_SUPPLIED DATA:_
________________________________________

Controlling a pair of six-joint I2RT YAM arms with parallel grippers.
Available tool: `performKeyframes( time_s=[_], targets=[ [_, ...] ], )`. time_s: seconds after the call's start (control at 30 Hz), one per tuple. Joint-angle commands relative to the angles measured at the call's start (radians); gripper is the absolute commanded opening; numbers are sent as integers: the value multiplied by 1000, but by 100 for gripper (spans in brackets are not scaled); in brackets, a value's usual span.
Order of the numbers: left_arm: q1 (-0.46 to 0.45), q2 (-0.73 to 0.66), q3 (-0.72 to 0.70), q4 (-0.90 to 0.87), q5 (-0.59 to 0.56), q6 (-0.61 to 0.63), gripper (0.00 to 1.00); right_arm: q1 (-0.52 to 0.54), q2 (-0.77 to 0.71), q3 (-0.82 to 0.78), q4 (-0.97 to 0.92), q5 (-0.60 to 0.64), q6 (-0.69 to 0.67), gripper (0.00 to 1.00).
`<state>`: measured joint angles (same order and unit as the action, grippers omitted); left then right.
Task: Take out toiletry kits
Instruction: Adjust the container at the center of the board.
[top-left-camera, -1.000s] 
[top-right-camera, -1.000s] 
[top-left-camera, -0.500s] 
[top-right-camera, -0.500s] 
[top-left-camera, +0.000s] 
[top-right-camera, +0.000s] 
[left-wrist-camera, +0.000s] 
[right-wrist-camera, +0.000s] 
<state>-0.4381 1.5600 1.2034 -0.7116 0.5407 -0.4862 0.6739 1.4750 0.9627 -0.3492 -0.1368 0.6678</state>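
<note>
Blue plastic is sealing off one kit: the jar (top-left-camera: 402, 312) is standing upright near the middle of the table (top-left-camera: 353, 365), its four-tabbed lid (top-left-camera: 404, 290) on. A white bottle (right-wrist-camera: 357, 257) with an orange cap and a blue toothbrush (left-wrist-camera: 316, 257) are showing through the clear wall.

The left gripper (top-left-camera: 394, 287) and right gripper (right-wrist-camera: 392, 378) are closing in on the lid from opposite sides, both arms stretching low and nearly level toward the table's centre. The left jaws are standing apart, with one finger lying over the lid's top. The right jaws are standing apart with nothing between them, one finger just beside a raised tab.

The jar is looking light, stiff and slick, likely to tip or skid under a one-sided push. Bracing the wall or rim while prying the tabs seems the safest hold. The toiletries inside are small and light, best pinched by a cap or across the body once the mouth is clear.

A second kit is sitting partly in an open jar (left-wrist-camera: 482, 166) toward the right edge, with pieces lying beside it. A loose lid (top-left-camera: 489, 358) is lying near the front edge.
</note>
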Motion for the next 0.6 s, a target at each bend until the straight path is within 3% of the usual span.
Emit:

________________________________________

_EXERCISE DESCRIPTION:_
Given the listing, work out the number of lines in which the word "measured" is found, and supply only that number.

_OUTPUT FOR THIS EXERCISE:_
2